Wednesday
Aug. 20, 1997
Cutting Loose on an August Night
Today's Reading: "Cutting Loose on an August Night" by Jonathan Holden from THE NAMES OF THE RAPIDS, published by University of Massachusetts Press.
Radar was used for the first time in 1940, by the British during World War II.
Also on this day in 1940, Winston Churchill made a radio broadcast during the Battle of Britain giving his famous homage to the Royal Air Force, "Never in the field of human conflict was so much owed by so many to so few."
In 1913, 700 feet above Buc, France, parachutist Adolphe Pegond became the first person in history to jump from an airplane and land safely.
Jazz trombonist Jack Teagarden was born in Vernon, Texas, in 1905.

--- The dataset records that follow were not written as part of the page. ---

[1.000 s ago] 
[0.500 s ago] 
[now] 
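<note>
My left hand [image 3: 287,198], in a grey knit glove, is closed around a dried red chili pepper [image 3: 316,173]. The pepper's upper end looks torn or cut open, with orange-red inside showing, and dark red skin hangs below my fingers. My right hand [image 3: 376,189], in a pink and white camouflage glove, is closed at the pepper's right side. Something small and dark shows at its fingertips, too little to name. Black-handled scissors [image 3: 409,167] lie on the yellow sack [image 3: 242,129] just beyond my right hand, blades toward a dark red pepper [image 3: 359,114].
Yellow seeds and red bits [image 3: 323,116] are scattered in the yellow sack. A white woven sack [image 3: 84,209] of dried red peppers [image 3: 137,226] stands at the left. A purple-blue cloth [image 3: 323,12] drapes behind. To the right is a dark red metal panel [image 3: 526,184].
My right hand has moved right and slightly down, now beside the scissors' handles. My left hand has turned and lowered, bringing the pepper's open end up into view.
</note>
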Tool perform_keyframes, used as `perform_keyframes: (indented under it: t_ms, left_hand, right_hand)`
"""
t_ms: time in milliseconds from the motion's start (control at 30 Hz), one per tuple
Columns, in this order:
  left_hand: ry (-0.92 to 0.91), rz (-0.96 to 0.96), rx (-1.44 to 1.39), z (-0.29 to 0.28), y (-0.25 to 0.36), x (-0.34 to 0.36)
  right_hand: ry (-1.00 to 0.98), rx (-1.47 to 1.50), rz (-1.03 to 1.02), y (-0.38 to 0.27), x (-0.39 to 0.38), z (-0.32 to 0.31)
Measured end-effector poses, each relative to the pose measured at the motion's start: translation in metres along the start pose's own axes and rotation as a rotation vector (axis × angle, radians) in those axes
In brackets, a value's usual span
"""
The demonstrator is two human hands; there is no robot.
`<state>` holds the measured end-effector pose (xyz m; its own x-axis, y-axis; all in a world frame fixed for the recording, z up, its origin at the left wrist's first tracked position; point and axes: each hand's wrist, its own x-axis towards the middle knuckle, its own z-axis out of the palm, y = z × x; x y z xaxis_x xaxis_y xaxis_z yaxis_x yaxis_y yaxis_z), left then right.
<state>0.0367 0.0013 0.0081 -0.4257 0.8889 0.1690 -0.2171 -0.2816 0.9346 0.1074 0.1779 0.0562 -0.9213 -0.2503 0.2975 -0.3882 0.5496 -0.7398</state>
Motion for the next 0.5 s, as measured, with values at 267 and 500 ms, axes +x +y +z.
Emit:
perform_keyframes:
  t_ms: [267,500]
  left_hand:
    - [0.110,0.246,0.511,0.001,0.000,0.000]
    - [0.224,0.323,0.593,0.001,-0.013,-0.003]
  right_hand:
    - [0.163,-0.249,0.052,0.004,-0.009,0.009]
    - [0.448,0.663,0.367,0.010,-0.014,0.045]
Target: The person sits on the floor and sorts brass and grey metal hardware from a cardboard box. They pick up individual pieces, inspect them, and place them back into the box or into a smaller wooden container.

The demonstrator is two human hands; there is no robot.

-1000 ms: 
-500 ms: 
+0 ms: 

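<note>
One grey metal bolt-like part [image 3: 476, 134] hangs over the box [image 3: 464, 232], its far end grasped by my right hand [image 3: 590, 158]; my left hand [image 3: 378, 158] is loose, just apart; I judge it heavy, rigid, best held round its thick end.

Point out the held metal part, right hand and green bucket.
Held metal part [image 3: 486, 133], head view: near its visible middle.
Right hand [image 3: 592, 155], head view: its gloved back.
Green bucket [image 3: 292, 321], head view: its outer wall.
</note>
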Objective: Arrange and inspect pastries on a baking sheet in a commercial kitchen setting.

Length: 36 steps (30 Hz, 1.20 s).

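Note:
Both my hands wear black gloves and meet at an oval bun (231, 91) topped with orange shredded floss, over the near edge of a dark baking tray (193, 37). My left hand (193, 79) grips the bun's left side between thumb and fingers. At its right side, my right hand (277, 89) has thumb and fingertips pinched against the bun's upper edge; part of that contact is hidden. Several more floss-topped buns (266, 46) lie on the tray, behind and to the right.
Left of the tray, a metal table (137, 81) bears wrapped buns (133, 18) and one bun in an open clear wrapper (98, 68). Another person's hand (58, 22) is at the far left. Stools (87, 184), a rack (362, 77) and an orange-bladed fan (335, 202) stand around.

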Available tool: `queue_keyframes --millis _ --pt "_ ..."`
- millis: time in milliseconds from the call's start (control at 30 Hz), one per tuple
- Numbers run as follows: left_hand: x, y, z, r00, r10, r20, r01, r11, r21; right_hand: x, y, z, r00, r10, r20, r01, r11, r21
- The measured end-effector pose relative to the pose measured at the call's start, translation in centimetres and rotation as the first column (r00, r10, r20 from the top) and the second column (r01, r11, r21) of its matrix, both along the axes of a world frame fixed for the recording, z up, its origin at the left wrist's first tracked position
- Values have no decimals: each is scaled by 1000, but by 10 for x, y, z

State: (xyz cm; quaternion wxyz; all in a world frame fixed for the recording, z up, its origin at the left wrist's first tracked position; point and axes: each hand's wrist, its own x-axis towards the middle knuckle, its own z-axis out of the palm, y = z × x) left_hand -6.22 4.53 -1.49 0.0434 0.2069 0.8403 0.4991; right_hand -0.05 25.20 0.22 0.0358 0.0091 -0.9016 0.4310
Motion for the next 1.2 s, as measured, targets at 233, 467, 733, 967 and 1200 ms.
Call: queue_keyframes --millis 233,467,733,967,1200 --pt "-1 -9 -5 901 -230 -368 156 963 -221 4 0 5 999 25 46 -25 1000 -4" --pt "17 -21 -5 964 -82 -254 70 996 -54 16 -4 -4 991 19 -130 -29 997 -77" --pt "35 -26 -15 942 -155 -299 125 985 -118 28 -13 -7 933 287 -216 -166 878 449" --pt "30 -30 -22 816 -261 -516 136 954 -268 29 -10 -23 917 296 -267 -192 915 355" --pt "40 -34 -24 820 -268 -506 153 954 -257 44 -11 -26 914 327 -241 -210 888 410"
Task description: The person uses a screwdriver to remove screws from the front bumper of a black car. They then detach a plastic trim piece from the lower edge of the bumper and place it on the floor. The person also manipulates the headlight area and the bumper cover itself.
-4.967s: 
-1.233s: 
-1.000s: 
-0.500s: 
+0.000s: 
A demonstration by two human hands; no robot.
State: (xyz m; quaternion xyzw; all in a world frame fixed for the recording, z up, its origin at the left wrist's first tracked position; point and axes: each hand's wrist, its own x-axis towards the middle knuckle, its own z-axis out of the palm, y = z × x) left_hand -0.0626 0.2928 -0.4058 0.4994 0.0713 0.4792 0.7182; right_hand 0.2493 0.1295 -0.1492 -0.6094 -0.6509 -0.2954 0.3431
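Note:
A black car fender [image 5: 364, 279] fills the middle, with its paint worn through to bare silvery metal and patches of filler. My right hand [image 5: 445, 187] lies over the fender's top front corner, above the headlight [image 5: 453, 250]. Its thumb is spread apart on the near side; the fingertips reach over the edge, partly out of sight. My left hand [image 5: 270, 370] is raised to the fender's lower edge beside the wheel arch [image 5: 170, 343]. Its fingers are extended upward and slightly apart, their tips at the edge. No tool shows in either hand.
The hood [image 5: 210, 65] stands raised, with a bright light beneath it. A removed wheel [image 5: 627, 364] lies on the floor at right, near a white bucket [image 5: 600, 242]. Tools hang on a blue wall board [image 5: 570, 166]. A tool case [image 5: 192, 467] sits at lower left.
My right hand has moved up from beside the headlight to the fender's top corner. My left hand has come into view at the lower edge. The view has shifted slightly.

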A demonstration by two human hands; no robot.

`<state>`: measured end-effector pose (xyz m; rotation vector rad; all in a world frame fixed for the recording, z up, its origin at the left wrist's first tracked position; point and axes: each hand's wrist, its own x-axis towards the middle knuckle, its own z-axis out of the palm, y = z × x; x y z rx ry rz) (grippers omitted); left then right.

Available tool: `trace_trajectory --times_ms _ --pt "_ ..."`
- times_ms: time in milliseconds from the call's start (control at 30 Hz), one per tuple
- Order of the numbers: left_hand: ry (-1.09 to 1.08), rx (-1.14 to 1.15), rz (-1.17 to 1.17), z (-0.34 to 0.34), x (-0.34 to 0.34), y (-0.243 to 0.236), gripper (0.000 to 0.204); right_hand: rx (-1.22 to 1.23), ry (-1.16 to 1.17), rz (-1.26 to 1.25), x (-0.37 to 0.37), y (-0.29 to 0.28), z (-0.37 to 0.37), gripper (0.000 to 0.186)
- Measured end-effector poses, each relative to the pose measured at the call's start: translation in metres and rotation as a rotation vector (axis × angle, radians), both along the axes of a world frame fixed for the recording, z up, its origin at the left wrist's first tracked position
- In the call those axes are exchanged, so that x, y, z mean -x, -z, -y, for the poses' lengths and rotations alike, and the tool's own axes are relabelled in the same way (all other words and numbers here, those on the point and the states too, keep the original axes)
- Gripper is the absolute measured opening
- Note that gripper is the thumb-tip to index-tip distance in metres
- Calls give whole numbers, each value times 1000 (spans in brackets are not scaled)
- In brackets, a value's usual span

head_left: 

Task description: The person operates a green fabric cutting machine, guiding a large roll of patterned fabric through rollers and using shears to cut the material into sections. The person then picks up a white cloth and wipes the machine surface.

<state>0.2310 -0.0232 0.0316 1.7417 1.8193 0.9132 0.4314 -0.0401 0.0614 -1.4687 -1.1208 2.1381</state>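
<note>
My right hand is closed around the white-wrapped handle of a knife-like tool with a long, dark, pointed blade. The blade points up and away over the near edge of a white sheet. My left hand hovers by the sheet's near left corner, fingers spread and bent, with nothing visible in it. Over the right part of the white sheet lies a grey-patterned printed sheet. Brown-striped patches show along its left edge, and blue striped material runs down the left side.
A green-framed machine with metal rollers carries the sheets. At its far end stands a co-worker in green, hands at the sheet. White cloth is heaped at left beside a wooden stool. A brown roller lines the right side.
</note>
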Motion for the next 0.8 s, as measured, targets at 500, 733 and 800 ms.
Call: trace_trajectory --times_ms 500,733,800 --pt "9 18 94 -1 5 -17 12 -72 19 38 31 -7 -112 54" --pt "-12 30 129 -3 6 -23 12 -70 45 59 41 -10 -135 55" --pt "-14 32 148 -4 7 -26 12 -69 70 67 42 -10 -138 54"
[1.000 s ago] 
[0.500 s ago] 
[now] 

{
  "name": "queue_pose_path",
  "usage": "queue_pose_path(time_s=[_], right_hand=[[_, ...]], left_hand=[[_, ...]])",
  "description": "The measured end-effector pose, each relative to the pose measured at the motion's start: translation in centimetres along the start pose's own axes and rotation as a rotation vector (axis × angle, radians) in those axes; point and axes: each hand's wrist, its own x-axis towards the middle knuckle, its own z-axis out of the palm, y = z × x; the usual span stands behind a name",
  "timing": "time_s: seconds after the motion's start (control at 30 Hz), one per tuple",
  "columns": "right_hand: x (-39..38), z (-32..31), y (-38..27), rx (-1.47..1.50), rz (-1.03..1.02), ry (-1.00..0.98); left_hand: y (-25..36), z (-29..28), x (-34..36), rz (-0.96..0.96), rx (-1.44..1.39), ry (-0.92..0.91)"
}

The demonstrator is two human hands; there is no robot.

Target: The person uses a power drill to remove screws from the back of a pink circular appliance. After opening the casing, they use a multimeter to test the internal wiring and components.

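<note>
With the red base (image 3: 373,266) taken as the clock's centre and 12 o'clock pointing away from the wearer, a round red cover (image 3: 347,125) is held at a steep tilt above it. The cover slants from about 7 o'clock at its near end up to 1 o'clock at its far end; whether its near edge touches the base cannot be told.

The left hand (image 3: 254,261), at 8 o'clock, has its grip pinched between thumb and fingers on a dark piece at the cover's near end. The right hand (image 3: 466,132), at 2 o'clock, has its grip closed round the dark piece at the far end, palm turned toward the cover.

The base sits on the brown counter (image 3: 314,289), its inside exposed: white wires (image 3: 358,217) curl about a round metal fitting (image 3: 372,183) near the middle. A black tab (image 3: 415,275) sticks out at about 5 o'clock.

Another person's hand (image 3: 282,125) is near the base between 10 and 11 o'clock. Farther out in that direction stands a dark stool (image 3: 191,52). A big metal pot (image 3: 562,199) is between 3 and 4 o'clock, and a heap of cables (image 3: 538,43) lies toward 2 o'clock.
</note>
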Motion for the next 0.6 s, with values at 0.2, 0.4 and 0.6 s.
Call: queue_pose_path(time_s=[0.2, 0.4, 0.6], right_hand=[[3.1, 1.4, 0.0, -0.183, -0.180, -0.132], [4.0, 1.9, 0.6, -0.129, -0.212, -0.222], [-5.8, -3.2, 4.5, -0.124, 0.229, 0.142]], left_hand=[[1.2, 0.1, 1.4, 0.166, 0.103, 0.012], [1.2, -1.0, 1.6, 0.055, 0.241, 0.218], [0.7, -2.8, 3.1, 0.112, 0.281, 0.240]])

Dublin's Abbey Theater was founded in 1904, an outgrowth of the Irish Literary Theater founded in 1899 by William Butler Yeats and Lady Gregory.
German-American philosopher and theologian Paul Tillich, an early critic of Hitler, was born in Starzeddel, Germany, in 1886.
The 23rd president of the United States, Benjamin Harrison, was born in North Bend, Ohio, in 1833.
Naval officer Oliver Perry, who in his report of the British surrender in the War of 1812, said "We have met the enemy and they are ours," was born in South Kingston, Rhode Island, 1785.
In 1741, Danish navigator Vitus Jonas Bering, commissioned by Peter the Great of Russia to look for land connecting Asia with North America, discovered Alaska.